If you’re a family member, parallel programs exist for you. Al-Anon operates alongside the 12-step model, while SMART Recovery Friends & Family offers a cognitive-behavioral alternative. Your own support group isn’t optional or selfish. It’s one of the most effective things you can do to sustain yourself and, by extension, your ability to help.

Keeping Naloxone on Hand

If your loved one uses opioids, having naloxone (commonly known by the brand name Narcan) accessible can prevent a fatal overdose. It’s a nasal spray that reverses the effects of opioid overdose by blocking opioid receptors in the brain. It’s available without a prescription at most pharmacies.

To use it: spray one dose (3 or 4 mg, depending on the product) into one nostril.

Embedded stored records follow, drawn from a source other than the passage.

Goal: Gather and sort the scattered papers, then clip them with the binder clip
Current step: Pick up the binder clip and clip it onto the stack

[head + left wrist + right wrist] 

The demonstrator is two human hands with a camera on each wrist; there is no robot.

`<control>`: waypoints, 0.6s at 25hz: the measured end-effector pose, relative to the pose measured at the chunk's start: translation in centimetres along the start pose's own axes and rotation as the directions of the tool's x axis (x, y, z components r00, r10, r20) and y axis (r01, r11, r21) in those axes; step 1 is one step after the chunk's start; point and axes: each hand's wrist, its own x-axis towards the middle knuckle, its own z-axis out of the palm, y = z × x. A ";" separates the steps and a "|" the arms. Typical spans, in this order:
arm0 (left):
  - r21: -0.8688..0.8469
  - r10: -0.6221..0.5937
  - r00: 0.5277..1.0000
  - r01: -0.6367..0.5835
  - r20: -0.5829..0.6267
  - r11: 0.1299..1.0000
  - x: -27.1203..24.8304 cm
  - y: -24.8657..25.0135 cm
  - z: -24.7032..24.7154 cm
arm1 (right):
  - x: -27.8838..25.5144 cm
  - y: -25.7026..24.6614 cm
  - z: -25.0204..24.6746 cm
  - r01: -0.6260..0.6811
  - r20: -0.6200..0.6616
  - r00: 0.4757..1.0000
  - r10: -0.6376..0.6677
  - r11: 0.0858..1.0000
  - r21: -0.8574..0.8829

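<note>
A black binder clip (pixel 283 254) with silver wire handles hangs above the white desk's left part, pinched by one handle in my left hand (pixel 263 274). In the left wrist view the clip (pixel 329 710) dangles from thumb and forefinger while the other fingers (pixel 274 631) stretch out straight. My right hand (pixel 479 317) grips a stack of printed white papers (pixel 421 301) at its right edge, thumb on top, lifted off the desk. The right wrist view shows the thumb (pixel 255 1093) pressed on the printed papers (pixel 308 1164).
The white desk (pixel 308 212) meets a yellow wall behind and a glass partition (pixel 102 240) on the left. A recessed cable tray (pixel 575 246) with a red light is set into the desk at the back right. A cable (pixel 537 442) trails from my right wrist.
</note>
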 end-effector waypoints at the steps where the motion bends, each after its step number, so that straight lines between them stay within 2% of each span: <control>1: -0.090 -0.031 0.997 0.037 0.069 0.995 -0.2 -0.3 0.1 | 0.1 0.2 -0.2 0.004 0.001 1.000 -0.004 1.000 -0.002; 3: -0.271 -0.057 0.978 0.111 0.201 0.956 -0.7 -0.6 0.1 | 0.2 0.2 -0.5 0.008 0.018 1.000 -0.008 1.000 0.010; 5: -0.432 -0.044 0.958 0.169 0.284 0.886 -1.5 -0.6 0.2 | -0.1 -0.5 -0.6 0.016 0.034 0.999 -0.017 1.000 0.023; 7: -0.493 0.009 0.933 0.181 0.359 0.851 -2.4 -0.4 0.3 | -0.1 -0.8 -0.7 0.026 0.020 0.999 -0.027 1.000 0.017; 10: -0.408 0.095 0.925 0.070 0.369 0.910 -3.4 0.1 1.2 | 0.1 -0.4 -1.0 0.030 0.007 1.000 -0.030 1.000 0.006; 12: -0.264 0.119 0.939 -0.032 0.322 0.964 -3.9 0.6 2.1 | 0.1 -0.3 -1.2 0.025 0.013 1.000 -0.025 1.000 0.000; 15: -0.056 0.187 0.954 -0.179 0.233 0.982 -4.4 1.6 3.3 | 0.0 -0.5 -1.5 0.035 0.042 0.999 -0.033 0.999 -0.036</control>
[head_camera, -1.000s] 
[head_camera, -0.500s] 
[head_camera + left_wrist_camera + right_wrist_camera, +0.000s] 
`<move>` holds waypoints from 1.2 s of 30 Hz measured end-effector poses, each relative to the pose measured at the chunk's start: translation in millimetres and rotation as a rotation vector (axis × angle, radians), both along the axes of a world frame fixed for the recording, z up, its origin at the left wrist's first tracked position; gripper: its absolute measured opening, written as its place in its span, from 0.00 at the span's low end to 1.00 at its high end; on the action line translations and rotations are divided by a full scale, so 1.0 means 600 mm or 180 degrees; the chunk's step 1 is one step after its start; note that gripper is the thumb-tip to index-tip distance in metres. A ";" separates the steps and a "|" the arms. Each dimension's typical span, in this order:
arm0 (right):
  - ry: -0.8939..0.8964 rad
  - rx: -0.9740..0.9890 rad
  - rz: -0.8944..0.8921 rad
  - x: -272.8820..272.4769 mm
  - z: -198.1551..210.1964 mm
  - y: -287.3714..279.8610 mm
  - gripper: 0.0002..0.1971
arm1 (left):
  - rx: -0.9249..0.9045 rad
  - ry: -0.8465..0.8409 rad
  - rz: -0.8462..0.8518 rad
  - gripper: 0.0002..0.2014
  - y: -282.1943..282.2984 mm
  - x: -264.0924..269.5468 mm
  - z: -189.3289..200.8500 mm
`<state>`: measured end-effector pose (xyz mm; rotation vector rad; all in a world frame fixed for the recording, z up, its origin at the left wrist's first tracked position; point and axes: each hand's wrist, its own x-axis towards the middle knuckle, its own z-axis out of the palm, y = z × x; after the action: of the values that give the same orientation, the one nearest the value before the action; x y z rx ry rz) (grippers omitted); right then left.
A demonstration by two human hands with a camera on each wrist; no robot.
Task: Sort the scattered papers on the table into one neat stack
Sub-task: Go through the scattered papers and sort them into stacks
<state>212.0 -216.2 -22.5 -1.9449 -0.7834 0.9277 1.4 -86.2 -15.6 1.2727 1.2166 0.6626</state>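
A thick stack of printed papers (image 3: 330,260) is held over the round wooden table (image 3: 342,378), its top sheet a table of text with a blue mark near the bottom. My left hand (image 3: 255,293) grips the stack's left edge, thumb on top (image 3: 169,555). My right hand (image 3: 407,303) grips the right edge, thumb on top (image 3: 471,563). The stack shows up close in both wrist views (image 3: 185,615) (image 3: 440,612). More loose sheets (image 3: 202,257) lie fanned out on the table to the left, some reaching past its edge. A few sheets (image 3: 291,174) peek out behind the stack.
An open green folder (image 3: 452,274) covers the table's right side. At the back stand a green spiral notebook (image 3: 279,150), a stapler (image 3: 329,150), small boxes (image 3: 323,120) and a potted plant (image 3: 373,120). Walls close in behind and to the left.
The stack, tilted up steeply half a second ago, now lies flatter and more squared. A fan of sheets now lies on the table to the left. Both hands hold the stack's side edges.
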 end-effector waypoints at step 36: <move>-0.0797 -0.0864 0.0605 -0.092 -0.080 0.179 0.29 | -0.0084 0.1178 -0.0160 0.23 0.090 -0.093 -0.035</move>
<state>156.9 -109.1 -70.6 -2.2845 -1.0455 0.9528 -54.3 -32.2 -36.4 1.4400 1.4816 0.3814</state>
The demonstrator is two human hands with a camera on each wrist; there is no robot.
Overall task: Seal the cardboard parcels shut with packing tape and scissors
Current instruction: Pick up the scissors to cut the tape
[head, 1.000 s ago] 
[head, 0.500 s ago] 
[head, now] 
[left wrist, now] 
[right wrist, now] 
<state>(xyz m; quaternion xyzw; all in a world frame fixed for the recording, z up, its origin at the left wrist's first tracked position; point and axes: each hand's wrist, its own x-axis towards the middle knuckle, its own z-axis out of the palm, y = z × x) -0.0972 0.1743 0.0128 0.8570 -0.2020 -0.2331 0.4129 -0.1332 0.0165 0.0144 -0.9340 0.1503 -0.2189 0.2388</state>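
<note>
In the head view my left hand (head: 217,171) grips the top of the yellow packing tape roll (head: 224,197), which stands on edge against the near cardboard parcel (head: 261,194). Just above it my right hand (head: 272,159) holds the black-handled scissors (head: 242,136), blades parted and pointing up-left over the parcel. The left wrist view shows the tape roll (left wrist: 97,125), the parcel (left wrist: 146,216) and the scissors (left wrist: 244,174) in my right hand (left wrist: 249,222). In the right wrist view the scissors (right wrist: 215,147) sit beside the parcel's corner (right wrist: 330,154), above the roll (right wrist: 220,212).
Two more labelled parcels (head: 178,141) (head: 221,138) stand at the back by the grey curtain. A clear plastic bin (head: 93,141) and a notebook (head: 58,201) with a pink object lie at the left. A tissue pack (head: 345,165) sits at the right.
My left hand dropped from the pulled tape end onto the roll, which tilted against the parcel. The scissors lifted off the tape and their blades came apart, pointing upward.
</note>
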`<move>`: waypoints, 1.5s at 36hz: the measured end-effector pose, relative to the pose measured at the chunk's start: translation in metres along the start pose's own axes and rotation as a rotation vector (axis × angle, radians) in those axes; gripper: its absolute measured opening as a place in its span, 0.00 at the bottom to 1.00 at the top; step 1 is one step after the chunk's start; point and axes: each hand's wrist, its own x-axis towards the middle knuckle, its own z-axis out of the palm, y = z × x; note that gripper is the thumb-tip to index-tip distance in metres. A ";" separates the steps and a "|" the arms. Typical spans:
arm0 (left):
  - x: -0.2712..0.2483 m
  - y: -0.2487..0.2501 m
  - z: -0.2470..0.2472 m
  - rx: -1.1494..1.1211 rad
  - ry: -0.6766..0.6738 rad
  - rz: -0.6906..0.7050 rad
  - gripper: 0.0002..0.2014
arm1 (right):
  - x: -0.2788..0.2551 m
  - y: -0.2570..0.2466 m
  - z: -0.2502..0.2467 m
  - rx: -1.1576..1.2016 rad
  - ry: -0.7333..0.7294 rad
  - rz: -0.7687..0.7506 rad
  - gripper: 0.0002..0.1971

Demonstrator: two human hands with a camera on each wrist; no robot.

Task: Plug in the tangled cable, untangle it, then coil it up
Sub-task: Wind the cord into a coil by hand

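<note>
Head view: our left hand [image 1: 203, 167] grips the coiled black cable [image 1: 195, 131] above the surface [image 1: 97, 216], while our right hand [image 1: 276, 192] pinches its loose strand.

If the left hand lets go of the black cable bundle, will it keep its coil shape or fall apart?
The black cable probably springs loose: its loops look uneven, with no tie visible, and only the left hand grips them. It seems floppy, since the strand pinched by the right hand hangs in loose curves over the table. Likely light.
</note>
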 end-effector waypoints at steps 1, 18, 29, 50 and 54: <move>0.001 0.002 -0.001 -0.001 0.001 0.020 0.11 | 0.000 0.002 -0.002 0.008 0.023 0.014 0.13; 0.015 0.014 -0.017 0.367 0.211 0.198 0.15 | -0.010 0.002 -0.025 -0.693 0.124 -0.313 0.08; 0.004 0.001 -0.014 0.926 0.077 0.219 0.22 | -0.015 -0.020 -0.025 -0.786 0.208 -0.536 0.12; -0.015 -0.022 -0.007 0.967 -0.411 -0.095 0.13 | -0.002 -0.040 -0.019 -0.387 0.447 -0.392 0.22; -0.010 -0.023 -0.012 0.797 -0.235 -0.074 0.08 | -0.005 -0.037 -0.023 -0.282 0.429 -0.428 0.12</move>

Call 911 immediately. If the person doesn’t respond within 2 to 3 minutes, give a second dose in the opposite nostril using a new spray device. Keep giving doses every 2 to 3 minutes until the person responds or emergency help arrives. Naloxone only works on opioid overdoses, and its effects are temporary, which is why emergency medical care is always necessary even if the person wakes up.

What Recovery Actually Looks Like

Recovery is not a straight line. Relapse is common enough that many clinical models include it as an expected stage rather than a failure. When relapse happens, it doesn’t erase progress. It provides information about what triggers remain unaddressed and what additional support is needed.

For family members, this means preparing emotionally for setbacks. Having a plan in advance (what you’ll do if relapse happens, what boundaries stay in place, who you’ll call for your own support) prevents reactive decisions made in panic or anger. Recovery often takes years, and the people who recover most fully tend to be surrounded by others who understood the timeline and stayed engaged without losing themselves in the process.